02/22/2018 09:12 EST | Updated 02/22/2018 09:21 EST

Missing, murdered inquiry commissioners comment on Tina Fontaine murder case

WINNIPEG — Commissioners from the national inquiry into missing and murdered Indigenous women are encouraging people to support the family of 15-year-old Tina Fontaine while jurors decide whether the man accused of killing her is guilty.

"Nothing is more heartbreaking than the loss of a loved one and tragically this is not an isolated case," said the statement released by Marion Buller, who is leading the inquiry, and commissioners Michele Audette, Quajaq Robinson and Bryan Eyolfson.

"The violent end of this beautiful young Anicinabe woman's life is a tragedy that hurts us all," it said.

"Tina's death woke up the nation to the issues of violence and marginalization Indigenous women and girls are subjected to."

Jurors resumed deliberations Thursday morning at the trial of Raymond Cormier, who is accused of killing Tina and dumping her body in Winnipeg's Red River.

Cormier, 56, has pleaded not guilty to second-degree murder.

Tina's body — wrapped in a duvet cover and weighed down with rocks — was found eight days after she was reported missing in August 2014.

Her death reignited calls for the national inquiry, that is now holding cross-country hearings led by Buller.

Manitoba Chief Justice Glenn Joyal spent three hours Wednesday instructing the jury on key issues in the case and how to come to a decision.

He explained that there are only two questions that the jurors need answer.

"Unless you are satisfied beyond a reasonable doubt the Crown has proved that Tina Fontaine's death was caused by an unlawful act, and that the accused Raymond Cormier committed the unlawful act, you must find Raymond Cormier not guilty of second-degree murder. Your deliberations will be over," Joyal said.

"If you are satisfied beyond a reasonable doubt Raymond Cormier committed the unlawful act that caused the death of Tina Fontaine, you must find Raymond Cormier guilty of second-degree murder as charged."

The jury has heard that Tina was raised by her great-aunt on the Sagkeeng First Nation, 120 kilometres north of Winnipeg, but went to the city to visit her mother. It was there that the girl became an exploited youth.

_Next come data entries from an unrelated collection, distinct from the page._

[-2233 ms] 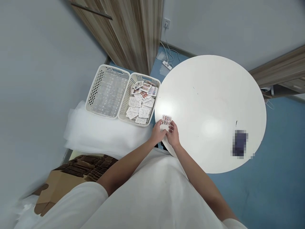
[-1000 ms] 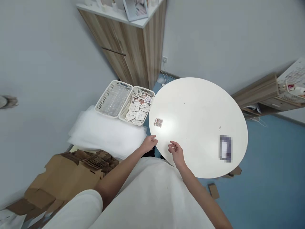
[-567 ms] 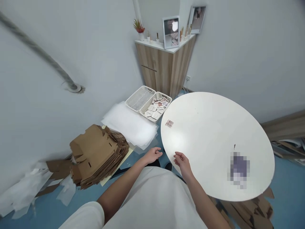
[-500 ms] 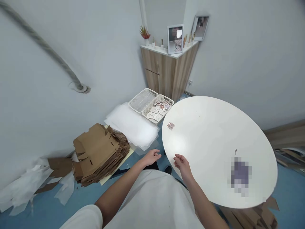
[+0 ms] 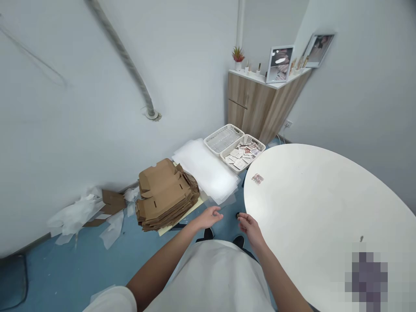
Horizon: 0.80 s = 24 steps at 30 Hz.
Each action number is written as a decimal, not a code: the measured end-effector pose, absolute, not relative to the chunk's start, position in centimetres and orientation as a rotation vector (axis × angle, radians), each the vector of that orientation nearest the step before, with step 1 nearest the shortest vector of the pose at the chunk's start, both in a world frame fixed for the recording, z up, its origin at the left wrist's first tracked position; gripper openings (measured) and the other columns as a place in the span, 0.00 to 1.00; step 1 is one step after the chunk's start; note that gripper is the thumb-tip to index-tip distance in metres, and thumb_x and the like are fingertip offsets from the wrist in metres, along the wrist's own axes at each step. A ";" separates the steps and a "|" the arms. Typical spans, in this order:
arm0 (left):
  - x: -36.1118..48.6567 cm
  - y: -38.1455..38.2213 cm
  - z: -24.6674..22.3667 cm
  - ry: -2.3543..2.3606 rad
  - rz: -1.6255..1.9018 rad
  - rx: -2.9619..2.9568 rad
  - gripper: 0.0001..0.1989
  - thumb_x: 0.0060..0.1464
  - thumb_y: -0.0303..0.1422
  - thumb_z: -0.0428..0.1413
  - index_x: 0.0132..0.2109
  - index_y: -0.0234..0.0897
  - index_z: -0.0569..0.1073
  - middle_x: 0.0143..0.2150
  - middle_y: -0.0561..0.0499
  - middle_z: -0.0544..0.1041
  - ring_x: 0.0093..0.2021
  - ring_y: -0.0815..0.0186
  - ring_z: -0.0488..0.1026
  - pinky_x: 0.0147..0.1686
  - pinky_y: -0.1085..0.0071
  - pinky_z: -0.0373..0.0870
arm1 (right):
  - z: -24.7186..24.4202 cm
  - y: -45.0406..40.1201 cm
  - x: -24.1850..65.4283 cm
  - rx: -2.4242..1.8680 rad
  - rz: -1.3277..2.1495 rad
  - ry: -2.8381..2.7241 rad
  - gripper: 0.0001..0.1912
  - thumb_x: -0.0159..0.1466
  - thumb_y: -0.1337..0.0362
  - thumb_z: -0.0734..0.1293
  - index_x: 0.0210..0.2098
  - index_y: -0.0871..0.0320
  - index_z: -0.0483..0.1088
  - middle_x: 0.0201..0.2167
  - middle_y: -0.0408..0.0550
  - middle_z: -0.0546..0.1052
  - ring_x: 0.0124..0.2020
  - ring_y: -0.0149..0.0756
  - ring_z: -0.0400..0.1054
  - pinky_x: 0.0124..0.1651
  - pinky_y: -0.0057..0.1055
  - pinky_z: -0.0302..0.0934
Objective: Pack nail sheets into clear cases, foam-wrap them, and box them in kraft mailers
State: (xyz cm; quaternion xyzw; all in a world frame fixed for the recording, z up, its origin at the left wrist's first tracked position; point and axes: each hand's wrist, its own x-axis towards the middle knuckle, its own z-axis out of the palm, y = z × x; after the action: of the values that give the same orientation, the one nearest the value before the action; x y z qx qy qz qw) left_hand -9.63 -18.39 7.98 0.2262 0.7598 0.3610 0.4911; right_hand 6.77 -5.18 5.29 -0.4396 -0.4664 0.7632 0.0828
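My left hand is held in the air in front of my body, fingers loosely apart and holding nothing. It is nearest to the stack of flattened brown cardboard boxes and the pile of thin white sheets. My right hand hovers by the left edge of the round white table, its fingers slightly curled and apart with nothing between them. A small printed card lies on the table near its left edge.
Beyond the sheets stand two white baskets, a left one and one with many cards. A corner cabinet stands behind. Torn wrapping lies on the floor at left. A blurred-out patch covers part of the table.
The view has turned left, so the boxes, baskets and table appear farther right. Both hands remain in front of my body, empty.
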 end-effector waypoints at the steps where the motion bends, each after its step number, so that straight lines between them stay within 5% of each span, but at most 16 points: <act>1: -10.1 -19.1 8.0 1.849 0.884 0.552 0.32 0.43 0.49 0.54 0.52 0.35 0.65 0.44 0.46 0.71 0.39 0.63 0.69 0.39 0.70 0.63 | 5.4 -5.6 6.1 -1.305 2.283 -1.410 0.18 0.47 0.55 0.69 0.37 0.54 0.70 0.33 0.45 0.74 0.28 0.32 0.67 0.32 0.31 0.60; 14: -16.6 -23.8 6.6 1.823 0.970 0.690 0.31 0.44 0.48 0.54 0.53 0.35 0.64 0.44 0.45 0.71 0.41 0.61 0.69 0.39 0.68 0.63 | 7.5 -10.7 0.3 -1.332 2.120 -1.733 0.22 0.49 0.51 0.68 0.40 0.54 0.69 0.35 0.46 0.74 0.32 0.33 0.67 0.34 0.29 0.58; 24: -20.8 -20.9 12.4 1.802 0.930 0.904 0.33 0.46 0.47 0.51 0.57 0.35 0.60 0.51 0.43 0.69 0.42 0.61 0.70 0.41 0.69 0.63 | 9.6 -5.8 -4.2 -1.297 1.859 -2.038 0.23 0.50 0.51 0.66 0.42 0.56 0.68 0.38 0.48 0.72 0.34 0.35 0.67 0.37 0.33 0.60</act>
State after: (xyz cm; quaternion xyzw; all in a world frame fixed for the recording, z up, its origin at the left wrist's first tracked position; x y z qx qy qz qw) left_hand -20.84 -20.89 12.36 0.3645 0.7271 0.3753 0.4445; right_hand -4.24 -5.78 9.63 -0.4249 -0.6679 0.6093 0.0465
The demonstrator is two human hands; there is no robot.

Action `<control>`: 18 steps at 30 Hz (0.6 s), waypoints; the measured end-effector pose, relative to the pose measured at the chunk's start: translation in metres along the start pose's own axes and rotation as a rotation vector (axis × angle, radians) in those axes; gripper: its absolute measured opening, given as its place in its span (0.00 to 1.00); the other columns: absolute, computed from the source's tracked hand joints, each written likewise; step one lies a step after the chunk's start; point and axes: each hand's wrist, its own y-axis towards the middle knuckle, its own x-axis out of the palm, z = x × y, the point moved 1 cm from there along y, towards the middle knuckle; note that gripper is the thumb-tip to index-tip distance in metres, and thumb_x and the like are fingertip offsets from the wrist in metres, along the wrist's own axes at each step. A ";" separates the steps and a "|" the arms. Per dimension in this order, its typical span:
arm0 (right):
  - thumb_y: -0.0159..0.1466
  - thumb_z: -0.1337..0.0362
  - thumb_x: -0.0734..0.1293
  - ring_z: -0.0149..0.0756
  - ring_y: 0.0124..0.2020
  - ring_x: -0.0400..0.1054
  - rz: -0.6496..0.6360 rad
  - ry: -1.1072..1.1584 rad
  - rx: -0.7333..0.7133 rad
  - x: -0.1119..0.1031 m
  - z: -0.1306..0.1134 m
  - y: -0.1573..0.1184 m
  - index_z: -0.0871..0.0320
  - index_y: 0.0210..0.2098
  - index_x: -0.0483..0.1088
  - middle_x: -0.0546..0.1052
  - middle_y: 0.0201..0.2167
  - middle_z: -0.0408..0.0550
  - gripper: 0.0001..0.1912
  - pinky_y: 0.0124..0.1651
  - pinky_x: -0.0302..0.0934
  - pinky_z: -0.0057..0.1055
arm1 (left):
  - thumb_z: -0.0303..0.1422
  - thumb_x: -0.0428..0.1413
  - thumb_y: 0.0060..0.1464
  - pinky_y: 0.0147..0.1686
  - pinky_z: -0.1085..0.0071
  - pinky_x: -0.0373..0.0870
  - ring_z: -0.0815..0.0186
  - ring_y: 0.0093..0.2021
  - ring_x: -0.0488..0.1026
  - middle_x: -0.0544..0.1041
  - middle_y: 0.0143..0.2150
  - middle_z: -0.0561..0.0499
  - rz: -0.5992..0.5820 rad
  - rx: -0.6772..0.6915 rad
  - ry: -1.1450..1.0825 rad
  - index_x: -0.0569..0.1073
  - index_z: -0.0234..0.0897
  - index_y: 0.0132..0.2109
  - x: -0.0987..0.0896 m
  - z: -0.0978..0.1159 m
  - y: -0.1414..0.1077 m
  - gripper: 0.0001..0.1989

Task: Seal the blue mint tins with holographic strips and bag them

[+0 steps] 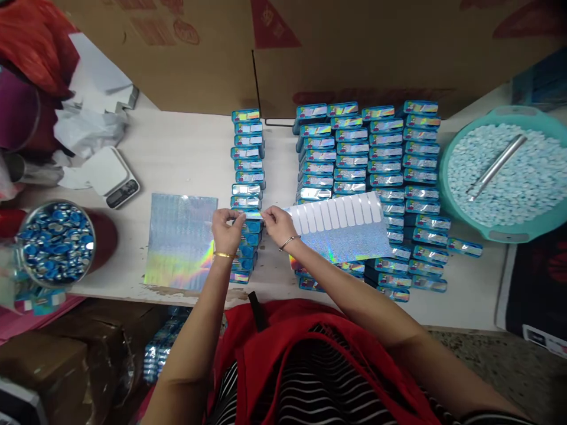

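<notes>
Between my two hands a small shiny sticker strip lies across one box in a column of small blue boxes. My left hand pinches the strip's left end. At its right end, my right hand has its fingers closed on the strip. A holographic sticker sheet, partly peeled to white backing, rests beside my right hand on more rows of blue boxes. To the left of my left hand, a stack of silvery holographic sheets lies flat on the table.
On the right stands a teal basin of pale tablets with a metal scoop. A white scale and a container of blue-silver pieces are at left. Cardboard borders the table's back.
</notes>
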 end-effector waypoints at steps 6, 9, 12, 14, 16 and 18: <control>0.63 0.63 0.58 0.37 0.29 0.63 -0.006 -0.214 -0.054 0.008 0.005 0.008 0.54 0.25 0.60 0.69 0.24 0.45 0.10 0.35 0.55 0.31 | 0.30 0.62 0.43 0.52 0.58 0.61 0.58 0.46 0.67 0.69 0.38 0.49 0.025 0.062 0.250 0.72 0.38 0.27 0.005 -0.003 0.005 0.05; 0.64 0.62 0.58 0.39 0.32 0.65 -0.023 -0.282 -0.033 0.011 0.012 0.010 0.55 0.28 0.64 0.72 0.27 0.47 0.09 0.37 0.56 0.33 | 0.31 0.62 0.45 0.54 0.53 0.58 0.53 0.49 0.66 0.69 0.42 0.47 0.024 0.048 0.355 0.71 0.38 0.28 0.008 -0.001 0.001 0.06; 0.64 0.61 0.58 0.40 0.32 0.66 -0.014 -0.253 -0.010 0.014 0.018 0.007 0.56 0.38 0.67 0.72 0.26 0.45 0.08 0.40 0.58 0.34 | 0.34 0.63 0.44 0.54 0.51 0.58 0.51 0.53 0.64 0.67 0.46 0.45 0.058 -0.011 0.373 0.71 0.38 0.36 0.009 -0.006 0.000 0.12; 0.64 0.61 0.59 0.40 0.31 0.66 0.014 -0.204 0.015 0.017 0.023 0.001 0.58 0.46 0.66 0.71 0.25 0.44 0.13 0.41 0.60 0.35 | 0.35 0.66 0.38 0.54 0.53 0.61 0.52 0.54 0.64 0.66 0.49 0.45 0.070 -0.118 0.272 0.68 0.38 0.45 0.009 -0.016 0.004 0.25; 0.64 0.61 0.57 0.41 0.33 0.67 0.027 -0.159 -0.006 0.023 0.026 -0.005 0.59 0.49 0.66 0.73 0.28 0.46 0.16 0.43 0.61 0.36 | 0.34 0.69 0.34 0.51 0.57 0.65 0.54 0.53 0.66 0.64 0.53 0.43 0.028 -0.290 0.106 0.64 0.38 0.54 0.010 -0.028 0.012 0.38; 0.65 0.64 0.54 0.43 0.39 0.69 -0.011 -0.141 -0.066 0.029 0.025 -0.011 0.60 0.49 0.68 0.75 0.34 0.52 0.18 0.46 0.62 0.38 | 0.33 0.69 0.32 0.49 0.59 0.68 0.54 0.53 0.67 0.62 0.56 0.41 -0.050 -0.444 -0.044 0.60 0.39 0.59 0.010 -0.038 0.020 0.45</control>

Court was told there were no witnesses to Tina's death and no DNA linking her to the accused. Experts testified they don't know how she died.

Crown prosecutors said the teen was killed and dumped in the river by Cormier, who had sex with her and later found out she was a minor.

Joyal urged the jurors to listen to each other while discussing the case.

"The jury's decision is a group decision. Everyone has a say and an equal say. Your duty is to consult with each other. The verdict must be based on the facts as you find them," he said.